Na verdade, tudo parece estar rodando e rodando e voltando ao mesmo ponto de onde partiu. Libertinagem – para que ser livre o tempo todo, se eu posso beber? “Tenho todos os motivos menos um de ser triste”, ouço o Bandeira. O mundo vai mal, mas que mal há, se eu não fizer nada? Eu, contudo, ainda vivo de esperança, embora não pareça ou não precise. Nesse quarto escuro, apesar do alarido, estamos sozinhos. Ouço, porém, os que clamam no deserto, aqueles mantidos em folhas ressecadas pelo tempo, desgaste que os torna valiosos desde o silêncio das páginas. Quem tem ouvidos para ouvir, leia. Era outra vez Baudelaire que cantava: tout cela ne vaut pas, ô bouteille profonde! [tudo isso não vale a pena, ó garrafa profunda!] Quem ainda quer ouvir poetas e trapeiros em vez de blogueiros? Não se pode ouvi-los evitando a embriaguez. Onde está vosso copo, ó desertores? Tudo anda sóbrio demais. É tudo preto no branco, não aceitas menos que isso, nem mais... Onde ficam os (cinquenta) tons de cinza? Eu não sei ser livre, deem-me no que acreditar, deem-me alguém! Esses gritos que ouço, na praça e nas casas, dos que gozam rindo e comendo, sobretudo comendo, parece o último suspiro da sanidade. Ser livre cansa. Melhor seguir a manada, e sua incrível arte de amar à prestação, por contrato, até passar a fome. Mas a fome nunca acaba.

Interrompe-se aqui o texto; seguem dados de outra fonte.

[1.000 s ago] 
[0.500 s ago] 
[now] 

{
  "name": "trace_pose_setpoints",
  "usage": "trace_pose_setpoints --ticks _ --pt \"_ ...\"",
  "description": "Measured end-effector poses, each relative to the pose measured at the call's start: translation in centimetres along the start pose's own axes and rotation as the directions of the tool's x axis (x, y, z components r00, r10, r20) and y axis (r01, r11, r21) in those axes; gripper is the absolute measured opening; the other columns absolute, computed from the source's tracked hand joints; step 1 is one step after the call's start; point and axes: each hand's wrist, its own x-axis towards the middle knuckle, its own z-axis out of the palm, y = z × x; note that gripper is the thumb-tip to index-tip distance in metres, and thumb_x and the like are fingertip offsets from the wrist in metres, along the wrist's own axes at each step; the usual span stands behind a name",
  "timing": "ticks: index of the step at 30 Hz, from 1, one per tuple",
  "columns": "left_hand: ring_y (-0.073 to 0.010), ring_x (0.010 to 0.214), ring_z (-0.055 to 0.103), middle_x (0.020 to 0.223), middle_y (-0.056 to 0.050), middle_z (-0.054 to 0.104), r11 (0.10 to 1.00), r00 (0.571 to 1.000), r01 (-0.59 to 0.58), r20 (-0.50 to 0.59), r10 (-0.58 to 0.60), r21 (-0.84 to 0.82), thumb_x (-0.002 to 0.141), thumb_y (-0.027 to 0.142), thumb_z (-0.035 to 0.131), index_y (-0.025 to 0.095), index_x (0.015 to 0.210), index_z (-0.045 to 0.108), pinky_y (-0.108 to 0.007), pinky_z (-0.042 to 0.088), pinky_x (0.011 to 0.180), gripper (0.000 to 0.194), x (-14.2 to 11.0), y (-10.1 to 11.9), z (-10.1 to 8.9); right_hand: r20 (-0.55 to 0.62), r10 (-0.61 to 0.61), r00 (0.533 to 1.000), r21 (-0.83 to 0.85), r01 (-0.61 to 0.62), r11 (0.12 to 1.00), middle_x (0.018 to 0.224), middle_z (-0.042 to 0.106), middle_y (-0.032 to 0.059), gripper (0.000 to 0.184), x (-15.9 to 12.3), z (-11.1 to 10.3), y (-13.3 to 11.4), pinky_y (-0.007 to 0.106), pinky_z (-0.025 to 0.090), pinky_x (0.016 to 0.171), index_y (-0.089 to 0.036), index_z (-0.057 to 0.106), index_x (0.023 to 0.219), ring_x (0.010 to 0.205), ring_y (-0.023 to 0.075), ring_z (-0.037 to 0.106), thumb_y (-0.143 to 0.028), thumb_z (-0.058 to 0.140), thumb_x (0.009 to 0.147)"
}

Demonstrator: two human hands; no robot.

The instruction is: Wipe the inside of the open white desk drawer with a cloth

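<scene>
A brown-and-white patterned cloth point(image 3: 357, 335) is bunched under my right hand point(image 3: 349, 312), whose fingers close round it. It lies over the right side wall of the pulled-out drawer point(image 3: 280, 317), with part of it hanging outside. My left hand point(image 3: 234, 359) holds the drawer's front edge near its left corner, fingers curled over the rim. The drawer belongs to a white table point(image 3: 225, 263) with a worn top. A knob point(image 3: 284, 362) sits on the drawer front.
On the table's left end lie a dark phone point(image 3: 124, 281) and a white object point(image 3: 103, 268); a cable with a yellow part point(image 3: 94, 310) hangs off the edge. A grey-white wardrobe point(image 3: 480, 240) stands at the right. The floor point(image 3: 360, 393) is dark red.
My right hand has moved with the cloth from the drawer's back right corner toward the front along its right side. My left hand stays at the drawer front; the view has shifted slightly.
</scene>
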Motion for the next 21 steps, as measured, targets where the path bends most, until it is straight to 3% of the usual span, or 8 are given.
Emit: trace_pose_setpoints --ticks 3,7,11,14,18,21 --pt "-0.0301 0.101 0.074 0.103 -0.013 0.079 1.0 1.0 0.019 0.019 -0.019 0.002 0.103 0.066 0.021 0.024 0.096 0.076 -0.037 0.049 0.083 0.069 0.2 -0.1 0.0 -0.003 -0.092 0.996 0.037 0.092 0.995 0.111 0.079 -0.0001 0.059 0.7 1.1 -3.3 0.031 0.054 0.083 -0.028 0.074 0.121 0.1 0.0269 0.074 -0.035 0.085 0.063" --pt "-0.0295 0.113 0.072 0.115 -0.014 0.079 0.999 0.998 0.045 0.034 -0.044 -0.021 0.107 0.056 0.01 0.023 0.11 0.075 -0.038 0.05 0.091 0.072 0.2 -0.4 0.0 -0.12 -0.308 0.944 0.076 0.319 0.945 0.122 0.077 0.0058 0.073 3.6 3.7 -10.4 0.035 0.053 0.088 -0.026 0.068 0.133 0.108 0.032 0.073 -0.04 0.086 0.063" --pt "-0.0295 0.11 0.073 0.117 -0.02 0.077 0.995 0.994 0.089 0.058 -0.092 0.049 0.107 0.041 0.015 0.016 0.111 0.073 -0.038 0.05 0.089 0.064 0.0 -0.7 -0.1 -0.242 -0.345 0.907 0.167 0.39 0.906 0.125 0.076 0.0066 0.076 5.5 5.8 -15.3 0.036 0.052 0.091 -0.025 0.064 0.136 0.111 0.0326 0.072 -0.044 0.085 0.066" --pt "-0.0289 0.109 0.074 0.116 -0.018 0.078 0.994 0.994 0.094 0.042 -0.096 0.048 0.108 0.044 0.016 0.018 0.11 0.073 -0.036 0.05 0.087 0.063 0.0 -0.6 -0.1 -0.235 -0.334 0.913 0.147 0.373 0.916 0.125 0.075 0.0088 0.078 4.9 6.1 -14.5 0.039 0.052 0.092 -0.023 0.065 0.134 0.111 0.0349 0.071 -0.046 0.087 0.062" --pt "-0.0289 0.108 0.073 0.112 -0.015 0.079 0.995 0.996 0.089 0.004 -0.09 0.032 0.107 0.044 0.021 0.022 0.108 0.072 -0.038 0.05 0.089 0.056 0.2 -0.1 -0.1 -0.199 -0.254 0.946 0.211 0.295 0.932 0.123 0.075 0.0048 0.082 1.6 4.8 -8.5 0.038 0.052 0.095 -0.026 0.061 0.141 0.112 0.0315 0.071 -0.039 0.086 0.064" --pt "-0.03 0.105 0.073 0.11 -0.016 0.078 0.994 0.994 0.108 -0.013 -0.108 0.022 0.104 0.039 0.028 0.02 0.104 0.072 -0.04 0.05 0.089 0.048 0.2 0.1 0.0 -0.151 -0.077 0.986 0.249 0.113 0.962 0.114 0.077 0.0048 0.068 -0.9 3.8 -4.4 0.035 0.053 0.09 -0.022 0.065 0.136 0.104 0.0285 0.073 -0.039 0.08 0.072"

Para não ouvir tudo isso, bebo, embriago-me com versos, até que o mundo, ao inverso, seja outra vez habitável. Mas não se pode fugir do mundo. Ninguém pode. Nem mesmo a morte é uma fuga, ela é só a outra face da escuridão. Acreditar apenas no que os olhos veem é não ver mais do que a fria carne, a ser roída pelos vermes apesar das plásticas e platitudes da aparência de felicidade. Só umedecendo os olhos lhes retiramos as vendas. Vender a própria liberdade, por medo, a alguém que prometa recompensar a desilusão e o vazio, é só outra forma de morrer, em vida. Mortos-vivos não caminham apenas em telas. Mas o que estou dizendo? Deve ser o vinho, essa honraria dos deuses aos mortais que não desejam morrer, mas viver eternamente livres... In vino veritas. No vinho, a vida! Não vale a pena fazer tudo enrijecer, nem tudo deve ser tão inflexível. Há tempo para tudo, sobretudo para a embriaguez, aquela que desfaz as travas e desperta as taras, que faz dobrar os joelhos por um amor de carne quente, que não se deixa enganar por falsos profetas ou por poetas sem inspiração. Às vezes, se perder é caminho – ouvi alguém dizer. “Só não se perca ao entrar no meu infinito particular...”, diz a canção, e eu ainda canto, apesar do amanhã, do tédio e da náusea, apesar dos cansados e hiperativos, apesar de você... Ah o vinho! Quanto mais velho, melhor. Assim como os livros, que se depuram com os anos no paladar dos leitores apaixonados. Tu lui verses l’espoir, la jeunesse et la vie [tu lhe dás a esperança, a juventude e a vida]. Ah os livros! Sou muito mais feliz embriagado com eles... Mas o que estou dizendo? Vocês não veem?
São três horas da manhã, e eu só quero voltar a dormir.